As the person going through it, it so easy to assume that people don’t want to hear about how you’re really doing because the answer is “Not good” or “Things are hard.” No one wants to be friends with the storm cloud in the corner, and everyone wants to try and fix things. It is very human to want to help. But we have a team of highly paid professionals working on this, and they are also failing. Every additional suggestion can feel like another way someone else thinks we should be able to succeed. So, we say, “Fine,” because it is easier than the truth. We slap on a smile and try and not cry at your pregnancy announcement/baby shower/kid’s birthday party, and we hope that if we say, “Fine” enough, eventually we will be fine.

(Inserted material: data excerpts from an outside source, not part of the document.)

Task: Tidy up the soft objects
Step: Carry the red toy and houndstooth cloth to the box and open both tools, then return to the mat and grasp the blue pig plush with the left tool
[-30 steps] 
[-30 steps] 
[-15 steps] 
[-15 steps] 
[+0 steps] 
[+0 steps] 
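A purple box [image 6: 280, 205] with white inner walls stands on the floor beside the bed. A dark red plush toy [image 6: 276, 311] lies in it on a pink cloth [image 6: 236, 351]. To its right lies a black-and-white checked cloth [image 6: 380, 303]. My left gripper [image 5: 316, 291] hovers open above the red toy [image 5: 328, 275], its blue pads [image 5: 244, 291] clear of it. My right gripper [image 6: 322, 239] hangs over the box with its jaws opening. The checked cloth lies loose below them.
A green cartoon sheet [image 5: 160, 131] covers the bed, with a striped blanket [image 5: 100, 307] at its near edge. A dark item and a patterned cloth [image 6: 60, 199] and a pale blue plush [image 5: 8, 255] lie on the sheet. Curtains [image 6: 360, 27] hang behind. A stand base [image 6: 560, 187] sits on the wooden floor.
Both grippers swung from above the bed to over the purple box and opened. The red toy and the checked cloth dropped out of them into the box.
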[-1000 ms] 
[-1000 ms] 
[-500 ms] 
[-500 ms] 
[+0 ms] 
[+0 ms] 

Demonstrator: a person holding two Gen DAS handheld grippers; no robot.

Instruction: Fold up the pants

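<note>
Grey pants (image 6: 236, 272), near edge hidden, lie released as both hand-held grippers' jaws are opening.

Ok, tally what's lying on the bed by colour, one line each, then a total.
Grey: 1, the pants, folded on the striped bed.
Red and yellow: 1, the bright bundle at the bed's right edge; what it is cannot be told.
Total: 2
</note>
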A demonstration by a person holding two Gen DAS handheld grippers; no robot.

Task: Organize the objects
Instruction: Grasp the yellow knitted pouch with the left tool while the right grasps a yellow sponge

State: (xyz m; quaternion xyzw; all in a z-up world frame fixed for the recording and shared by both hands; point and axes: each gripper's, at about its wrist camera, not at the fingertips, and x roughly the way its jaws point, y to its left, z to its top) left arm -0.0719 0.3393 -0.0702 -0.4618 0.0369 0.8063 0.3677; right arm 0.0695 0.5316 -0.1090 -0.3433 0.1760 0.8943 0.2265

I’m happy to report that I’m finally at a place where I can say “Fine” without air quotes — great actually. All of this information and the weight it carries is something no one would probably guess. Where I am now, and the decisions it took to get here, were absolutely the right choice for our family, but it took a long time, and I won’t ever forget what the years of struggle felt like. So for anyone who is reading this and you are the one who is doing “Fine,” I see you. You can do this. Whatever “this” is for you in your fertility process, you can make it through. You have survived 100% of your worst days so far. You can do hard things. And — open invitation — you can always message me to talk until you truly feel fine. No one should have to deal with someone snuggling their baby as they tell you to eat pineapple and monitor lunar cycles alone. Girl, I got you. Call me.